- [DIRECTIONS FOR THIS TASK]:
When the line with "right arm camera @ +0" appears below, start repeating lines exactly, and keep going through the line with "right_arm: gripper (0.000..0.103"; add nothing outside that span.

== Segment start ==

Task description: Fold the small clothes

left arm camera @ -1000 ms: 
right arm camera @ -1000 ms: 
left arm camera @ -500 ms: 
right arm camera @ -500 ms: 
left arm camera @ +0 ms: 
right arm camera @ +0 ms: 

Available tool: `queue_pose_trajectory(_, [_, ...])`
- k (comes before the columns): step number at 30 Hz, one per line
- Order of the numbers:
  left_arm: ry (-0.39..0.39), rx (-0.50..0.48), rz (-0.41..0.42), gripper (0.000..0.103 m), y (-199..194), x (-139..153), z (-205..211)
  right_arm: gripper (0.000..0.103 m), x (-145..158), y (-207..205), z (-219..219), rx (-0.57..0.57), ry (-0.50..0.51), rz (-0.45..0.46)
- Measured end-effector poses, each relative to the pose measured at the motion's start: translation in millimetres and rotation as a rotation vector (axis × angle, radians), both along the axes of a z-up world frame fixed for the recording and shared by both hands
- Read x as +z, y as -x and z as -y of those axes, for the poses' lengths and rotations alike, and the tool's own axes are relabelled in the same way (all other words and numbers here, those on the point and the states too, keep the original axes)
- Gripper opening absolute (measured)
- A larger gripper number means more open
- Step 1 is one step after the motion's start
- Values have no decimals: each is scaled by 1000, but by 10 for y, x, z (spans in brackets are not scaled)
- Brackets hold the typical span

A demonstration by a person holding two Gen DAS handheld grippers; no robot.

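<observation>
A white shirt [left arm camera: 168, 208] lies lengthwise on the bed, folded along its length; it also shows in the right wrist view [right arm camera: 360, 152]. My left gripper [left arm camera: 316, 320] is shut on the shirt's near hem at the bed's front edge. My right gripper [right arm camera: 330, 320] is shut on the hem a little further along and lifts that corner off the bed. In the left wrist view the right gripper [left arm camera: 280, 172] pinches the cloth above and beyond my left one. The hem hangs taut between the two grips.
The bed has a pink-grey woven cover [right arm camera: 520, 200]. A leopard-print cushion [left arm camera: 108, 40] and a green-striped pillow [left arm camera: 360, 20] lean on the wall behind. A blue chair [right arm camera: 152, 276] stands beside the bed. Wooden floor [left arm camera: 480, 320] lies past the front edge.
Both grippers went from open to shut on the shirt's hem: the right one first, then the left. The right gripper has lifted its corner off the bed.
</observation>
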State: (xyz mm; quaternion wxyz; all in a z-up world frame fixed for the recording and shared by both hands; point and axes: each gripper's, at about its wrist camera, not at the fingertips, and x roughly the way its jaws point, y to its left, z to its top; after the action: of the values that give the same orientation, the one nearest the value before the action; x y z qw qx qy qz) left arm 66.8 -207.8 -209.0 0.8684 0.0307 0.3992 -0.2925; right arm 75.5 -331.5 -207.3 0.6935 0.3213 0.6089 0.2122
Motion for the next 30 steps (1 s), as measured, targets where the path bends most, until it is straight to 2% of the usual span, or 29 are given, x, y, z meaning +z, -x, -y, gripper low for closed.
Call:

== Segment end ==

- [EXERCISE ANSWER]:
right arm camera @ +0 ms: 

Available tool: `queue_pose_trajectory(_, [_, ...])`
- k (comes before the columns): step number at 30 Hz, one per line
- Order of the numbers:
  left_arm: ry (-0.39..0.39), rx (-0.50..0.48), rz (-0.41..0.42), gripper (0.000..0.103 m), y (-199..194), x (-139..153), z (-205..211)
  right_arm: gripper (0.000..0.103 m), x (-145..158), y (-207..205), z (-219..219), rx (-0.57..0.57), ry (-0.50..0.51), rz (-0.45..0.46)

The output is complete.